▶ [ASSIGNMENT]
Please return every line in the entries below with the word "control" in it.

▶ [EXERCISE INPUT]
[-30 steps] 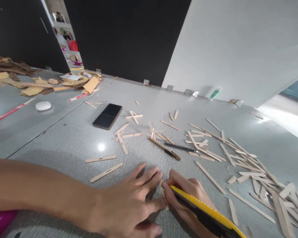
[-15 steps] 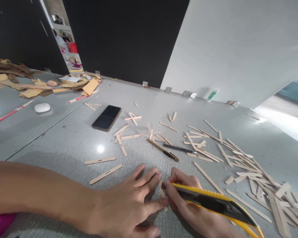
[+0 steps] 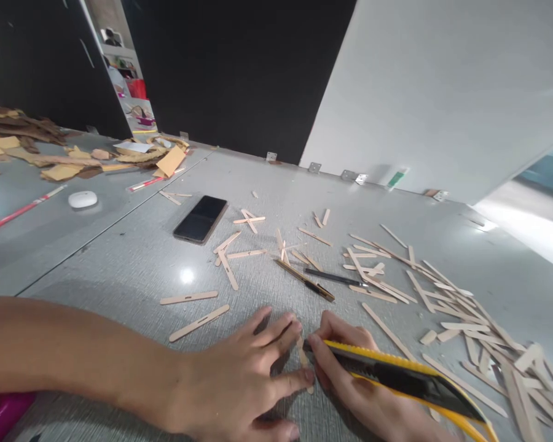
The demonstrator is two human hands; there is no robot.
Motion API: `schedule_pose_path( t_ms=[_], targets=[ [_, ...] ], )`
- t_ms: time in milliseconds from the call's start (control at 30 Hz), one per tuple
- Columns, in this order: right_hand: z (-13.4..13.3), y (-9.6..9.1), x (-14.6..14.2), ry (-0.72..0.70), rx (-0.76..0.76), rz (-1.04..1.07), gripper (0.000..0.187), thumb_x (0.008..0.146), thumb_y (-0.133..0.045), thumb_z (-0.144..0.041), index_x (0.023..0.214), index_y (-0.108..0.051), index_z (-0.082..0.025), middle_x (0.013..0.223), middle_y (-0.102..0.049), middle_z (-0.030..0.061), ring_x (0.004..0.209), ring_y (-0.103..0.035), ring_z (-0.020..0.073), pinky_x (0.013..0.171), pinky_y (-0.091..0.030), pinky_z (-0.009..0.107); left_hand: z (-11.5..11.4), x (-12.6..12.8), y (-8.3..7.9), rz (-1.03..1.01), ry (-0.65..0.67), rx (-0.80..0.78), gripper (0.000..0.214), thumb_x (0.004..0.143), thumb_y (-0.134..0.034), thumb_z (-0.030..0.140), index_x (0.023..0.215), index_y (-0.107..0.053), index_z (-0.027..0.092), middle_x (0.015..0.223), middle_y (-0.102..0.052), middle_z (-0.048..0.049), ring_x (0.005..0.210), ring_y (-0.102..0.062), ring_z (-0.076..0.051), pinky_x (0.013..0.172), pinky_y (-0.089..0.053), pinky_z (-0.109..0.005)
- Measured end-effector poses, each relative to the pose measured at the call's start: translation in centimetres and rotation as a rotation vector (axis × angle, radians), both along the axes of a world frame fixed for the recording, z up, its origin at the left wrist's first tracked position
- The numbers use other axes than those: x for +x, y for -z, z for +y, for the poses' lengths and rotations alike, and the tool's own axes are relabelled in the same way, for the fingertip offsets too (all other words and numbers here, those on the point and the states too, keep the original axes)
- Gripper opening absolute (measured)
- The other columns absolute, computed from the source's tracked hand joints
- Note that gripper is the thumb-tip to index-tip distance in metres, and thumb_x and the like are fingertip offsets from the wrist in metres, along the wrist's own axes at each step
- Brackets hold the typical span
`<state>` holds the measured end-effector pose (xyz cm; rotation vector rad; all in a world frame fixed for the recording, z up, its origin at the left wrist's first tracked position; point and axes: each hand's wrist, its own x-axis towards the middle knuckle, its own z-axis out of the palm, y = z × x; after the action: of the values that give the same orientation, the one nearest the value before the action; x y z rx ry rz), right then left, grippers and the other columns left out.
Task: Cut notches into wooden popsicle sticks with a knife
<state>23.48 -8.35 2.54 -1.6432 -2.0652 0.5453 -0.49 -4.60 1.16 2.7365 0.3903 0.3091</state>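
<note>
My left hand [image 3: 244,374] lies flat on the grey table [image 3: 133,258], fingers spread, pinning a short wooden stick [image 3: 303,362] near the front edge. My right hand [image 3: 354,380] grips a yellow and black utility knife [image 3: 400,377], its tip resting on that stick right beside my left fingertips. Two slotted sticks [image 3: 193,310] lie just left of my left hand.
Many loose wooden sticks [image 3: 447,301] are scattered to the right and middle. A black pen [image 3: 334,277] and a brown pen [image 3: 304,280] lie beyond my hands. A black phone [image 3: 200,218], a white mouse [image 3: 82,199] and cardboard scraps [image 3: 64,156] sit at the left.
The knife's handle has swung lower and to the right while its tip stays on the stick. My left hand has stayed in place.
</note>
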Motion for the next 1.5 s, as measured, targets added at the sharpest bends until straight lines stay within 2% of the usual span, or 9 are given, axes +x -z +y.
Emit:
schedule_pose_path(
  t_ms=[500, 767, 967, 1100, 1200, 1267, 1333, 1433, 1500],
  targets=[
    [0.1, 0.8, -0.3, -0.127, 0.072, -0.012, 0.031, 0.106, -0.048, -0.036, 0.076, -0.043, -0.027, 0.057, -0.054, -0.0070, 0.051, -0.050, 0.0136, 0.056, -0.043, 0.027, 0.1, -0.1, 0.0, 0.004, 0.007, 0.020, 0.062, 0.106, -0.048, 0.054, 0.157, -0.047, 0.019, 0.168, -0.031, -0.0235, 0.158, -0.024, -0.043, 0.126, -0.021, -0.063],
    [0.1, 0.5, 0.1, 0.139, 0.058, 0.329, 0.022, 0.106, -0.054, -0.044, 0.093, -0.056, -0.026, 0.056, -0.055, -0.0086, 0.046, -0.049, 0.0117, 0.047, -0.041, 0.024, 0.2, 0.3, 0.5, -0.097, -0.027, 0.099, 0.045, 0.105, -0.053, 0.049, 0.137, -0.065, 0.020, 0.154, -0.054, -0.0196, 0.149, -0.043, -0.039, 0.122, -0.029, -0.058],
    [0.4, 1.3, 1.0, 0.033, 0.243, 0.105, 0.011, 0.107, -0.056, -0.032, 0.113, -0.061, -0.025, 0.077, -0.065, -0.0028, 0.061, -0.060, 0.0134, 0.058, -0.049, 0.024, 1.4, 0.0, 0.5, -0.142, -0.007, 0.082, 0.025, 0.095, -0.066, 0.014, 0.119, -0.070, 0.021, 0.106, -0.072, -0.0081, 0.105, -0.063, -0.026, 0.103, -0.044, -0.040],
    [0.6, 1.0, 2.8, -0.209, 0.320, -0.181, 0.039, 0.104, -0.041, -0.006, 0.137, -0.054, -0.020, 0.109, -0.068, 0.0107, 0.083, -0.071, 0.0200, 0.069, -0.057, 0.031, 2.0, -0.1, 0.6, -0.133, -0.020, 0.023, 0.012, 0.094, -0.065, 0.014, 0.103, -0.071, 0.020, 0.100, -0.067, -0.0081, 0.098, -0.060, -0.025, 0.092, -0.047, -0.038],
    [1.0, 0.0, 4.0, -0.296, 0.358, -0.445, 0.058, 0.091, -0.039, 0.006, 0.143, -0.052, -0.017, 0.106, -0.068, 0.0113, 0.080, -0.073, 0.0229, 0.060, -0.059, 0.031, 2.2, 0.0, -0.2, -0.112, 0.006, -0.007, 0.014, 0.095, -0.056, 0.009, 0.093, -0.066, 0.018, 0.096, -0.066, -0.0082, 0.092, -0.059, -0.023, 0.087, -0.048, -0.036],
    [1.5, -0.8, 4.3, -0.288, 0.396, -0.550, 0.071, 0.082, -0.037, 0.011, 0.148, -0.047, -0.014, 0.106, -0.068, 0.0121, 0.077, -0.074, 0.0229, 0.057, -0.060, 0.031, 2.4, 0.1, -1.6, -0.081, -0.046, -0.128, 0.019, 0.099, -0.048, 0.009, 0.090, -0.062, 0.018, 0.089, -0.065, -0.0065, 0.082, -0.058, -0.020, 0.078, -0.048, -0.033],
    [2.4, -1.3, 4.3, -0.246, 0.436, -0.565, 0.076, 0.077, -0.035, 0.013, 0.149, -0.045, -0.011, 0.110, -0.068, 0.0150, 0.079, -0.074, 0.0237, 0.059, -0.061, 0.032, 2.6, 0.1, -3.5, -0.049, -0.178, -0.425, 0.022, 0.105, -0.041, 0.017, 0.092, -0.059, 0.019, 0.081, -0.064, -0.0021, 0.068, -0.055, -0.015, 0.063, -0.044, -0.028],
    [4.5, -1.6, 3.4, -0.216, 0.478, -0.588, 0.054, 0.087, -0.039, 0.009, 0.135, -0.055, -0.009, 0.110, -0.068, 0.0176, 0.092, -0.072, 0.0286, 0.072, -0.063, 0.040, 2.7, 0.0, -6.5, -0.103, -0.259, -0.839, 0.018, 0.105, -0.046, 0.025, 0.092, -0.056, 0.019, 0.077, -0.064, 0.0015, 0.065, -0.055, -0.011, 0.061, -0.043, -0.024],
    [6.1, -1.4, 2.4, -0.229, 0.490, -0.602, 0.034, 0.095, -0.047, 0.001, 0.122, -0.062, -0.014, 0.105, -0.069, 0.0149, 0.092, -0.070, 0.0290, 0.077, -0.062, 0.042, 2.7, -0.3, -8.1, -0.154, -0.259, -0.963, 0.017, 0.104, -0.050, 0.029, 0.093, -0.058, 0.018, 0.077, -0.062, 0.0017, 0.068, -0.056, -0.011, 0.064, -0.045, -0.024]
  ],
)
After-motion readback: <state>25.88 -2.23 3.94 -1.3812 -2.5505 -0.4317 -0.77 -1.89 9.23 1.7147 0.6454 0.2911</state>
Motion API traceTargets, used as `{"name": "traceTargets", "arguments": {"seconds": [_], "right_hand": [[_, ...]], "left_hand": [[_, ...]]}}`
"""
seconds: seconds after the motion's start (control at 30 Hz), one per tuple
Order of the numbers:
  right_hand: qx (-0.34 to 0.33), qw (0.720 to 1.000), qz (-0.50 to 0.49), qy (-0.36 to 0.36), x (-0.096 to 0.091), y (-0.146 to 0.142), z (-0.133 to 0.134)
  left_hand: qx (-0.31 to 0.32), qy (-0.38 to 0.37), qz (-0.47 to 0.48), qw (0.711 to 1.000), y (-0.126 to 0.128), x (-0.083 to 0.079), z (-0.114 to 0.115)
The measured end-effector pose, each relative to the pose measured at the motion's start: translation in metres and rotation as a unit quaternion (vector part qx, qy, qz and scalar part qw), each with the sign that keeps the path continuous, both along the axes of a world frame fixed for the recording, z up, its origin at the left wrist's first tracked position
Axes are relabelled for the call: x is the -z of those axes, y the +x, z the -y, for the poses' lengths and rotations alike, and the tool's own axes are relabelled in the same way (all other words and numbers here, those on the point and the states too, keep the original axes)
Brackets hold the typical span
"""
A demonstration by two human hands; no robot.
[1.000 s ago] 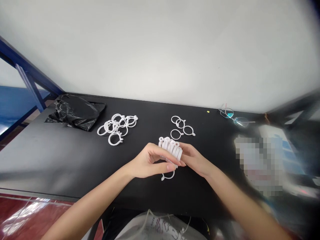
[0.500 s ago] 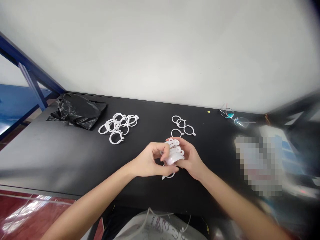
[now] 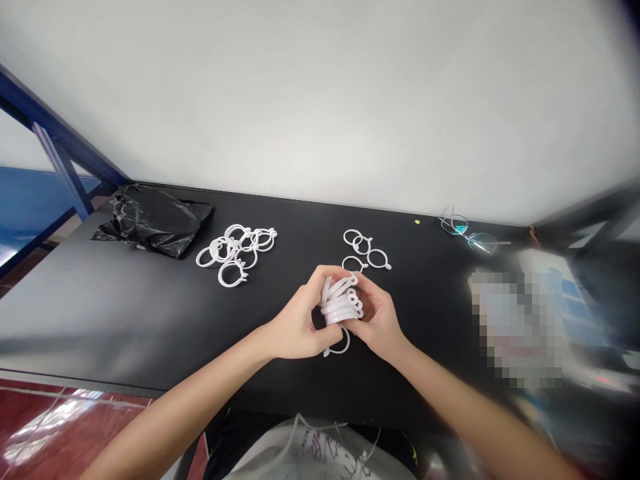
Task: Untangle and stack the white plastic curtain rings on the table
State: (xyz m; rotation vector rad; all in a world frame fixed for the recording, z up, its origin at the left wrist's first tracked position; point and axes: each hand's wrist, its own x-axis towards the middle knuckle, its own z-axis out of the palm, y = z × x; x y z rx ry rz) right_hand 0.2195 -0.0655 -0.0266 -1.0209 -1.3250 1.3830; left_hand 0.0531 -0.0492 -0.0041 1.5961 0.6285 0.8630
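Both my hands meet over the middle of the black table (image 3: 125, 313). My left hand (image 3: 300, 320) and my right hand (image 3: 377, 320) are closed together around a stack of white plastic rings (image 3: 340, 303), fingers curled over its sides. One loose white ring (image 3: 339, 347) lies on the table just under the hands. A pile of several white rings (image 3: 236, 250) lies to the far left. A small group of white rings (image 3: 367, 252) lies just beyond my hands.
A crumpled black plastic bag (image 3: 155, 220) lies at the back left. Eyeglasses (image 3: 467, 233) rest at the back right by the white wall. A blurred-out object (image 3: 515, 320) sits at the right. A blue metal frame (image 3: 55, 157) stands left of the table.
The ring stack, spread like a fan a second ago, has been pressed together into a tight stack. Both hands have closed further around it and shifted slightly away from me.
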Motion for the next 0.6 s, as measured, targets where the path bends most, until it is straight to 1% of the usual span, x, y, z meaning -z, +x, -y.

▶ [SOLUTION BELOW]
- t_ms: time in milliseconds from the call's start (control at 30 Hz), one per tuple
seconds: seconds after the motion's start (control at 30 Hz), one per tuple

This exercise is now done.